As Prometheus itself writes, “Prometheus’s alerting rules are good at figuring what is broken right now, but they are not a fully-fledged notification solution.” To do that you need to track metrics over time and not just at an instance in time. But Prometheus does that through the data structures we discuss next.

Counter, Gauge, Histogram, and Summary

Prometheus gathers metrics in a way that other systems like ELK graph them as a visualization. The Prometheus abstraction is very useful as you can write alerts and Python code snippets etc. to report on buckets of data that have already been summarized for you.

The counter is a count of a metric over time, like number of errors. A gauge is a single stat, like temperature, right now. The histogram is a counter divided into time slices, just like a histogram graph. The summary provides several items including a counter of a metric over a configurable sliding window.

Grouping, Inhibition, and Silences

Prometheus does a good job at tackling the noise-to-signal-ratio problem with the Alert Manager tools of Grouping, Inhibition, and Silences. Basically grouping causes alerts that are similar in nature to be sent all together. That is better that firing off multiple emails for a bunch of related events. Inhibition causes Prometheus to momentarily stop alerting in one area when another area is having trouble. That is logical as you would want to, for example, not report on machine metrics when an entire network segment is down. And silences lets you cut off particular alerts for a specific period of time.

Querying

Prometheus supports its own query language. That is much different the ELK approach which is to use what is called Lucene Query, which is basically simpler and has become something of a standard. But as with any language, Prometheus queries can be more powerful as they support data structures and functions.

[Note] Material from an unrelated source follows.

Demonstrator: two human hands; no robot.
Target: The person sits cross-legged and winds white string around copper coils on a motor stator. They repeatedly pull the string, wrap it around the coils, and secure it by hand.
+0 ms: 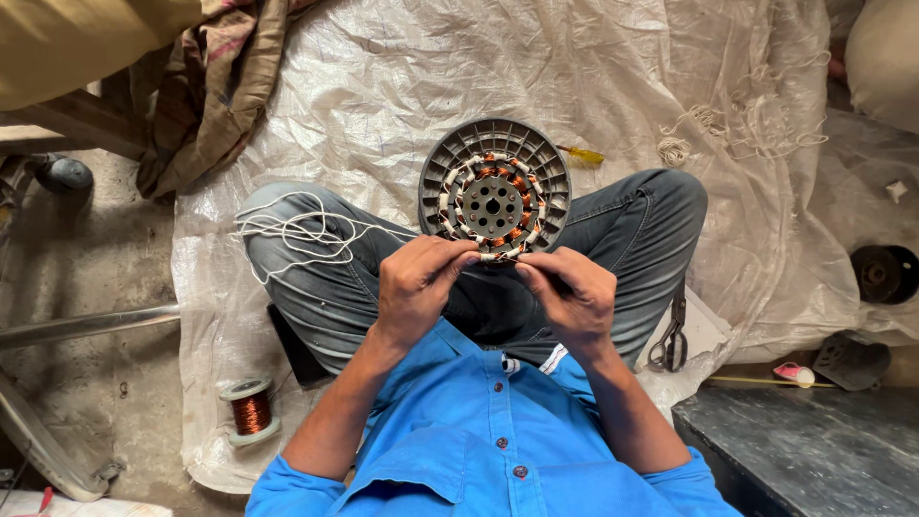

Much of that is not going to make any sense to you unless you know something about programming, but every system administrator should know or learn at least one language, particularly Python.

But do not fear as to use Prometheus you do not need to master the complex functions right away. Instead, for example, if you want a list of all http requests you just type:

http_requests_total

And then here is the request for second for the last 5 minutes:

rate(http_requests_total[5m])

This name http_requests_total is a Prometheus metric name. So it is not, for example, a metric straight from the Apache web server. Instead it has been defined in Prometheus. It is a combination of a label (for example http POST) and a handler (/some/url). So these are objects you have to define. Many are already defined for you.

In Summary

Basically, you could conclude that in order to use Prometheus you are going to have to be comfortable with abstractions and it would be helpful if you know how to write some code. But the learning curve does not appear steep. And it should provide a more powerful performance monitoring tool as Prometheus data structures and query functions lets you tailor monitoring to your specific situation and solves the signal-to-noise problem that plagues so many other performance monitoring systems. It does not have any advanced analytics on board, but if you understand statistics and machine learning you could use its APIs to implement that kind of monitoring too.